§ **WORK TASK**
Verbatim copy without images: return all of the data as it stands.
- - -
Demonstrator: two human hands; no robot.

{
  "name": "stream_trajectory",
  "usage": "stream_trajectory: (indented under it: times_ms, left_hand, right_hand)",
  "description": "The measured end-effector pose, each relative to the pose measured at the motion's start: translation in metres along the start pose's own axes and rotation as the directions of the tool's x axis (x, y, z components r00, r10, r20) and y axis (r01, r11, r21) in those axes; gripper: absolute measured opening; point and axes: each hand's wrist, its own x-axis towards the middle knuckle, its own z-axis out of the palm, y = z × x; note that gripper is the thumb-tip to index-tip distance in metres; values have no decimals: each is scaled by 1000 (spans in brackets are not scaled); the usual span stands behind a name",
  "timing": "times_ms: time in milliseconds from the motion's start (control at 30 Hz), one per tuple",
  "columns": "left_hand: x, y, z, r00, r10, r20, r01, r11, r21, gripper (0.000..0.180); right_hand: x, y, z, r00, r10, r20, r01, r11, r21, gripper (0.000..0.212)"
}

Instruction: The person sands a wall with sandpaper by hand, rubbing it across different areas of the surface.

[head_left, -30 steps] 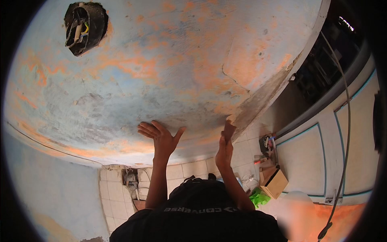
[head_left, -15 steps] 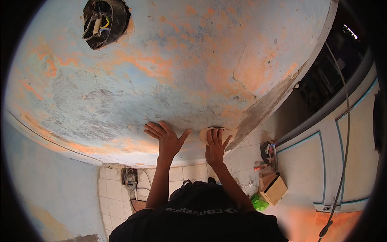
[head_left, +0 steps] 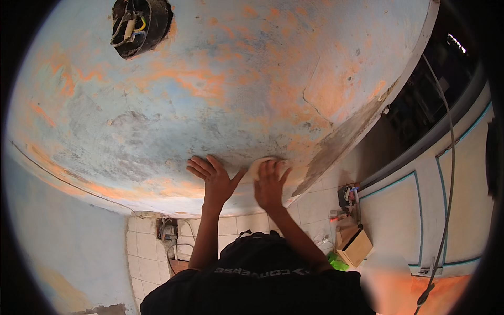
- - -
§ **WRITTEN ANSWER**
Demonstrator: two human hands; no robot.

{
  "name": "stream_trajectory",
  "usage": "stream_trajectory: (indented under it: times_ms, left_hand, right_hand)",
  "description": "The measured end-effector pose, each relative to the pose measured at the motion's start: translation in metres along the start pose's own axes and rotation as the directions of the tool's x axis (x, y, z components r00, r10, r20) and y axis (r01, r11, r21) in those axes; gripper: absolute measured opening; point and axes: each hand's wrist, its own x-axis towards the middle knuckle, its own z-axis out of the palm, y = z × x; note that gripper is the thumb-tip to index-tip distance in metres; values have no decimals: each is scaled by 1000 (spans in brackets are not scaled); the usual span stands behind a name",
  "timing": "times_ms: time in milliseconds from the motion's start (control at 30 Hz), one per tuple",
  "columns": "left_hand: x, y, z, r00, r10, r20, r01, r11, r21, gripper (0.000..0.180); right_hand: x, y, z, r00, r10, r20, r01, r11, r21, gripper (0.000..0.212)"
}

Instruction: The person sands a wall with sandpaper by hand, rubbing it across different areas of the surface.

[head_left, -30 steps] 
[head_left, -15 steps] 
[head_left, +0 steps] 

The response is complete as it stands.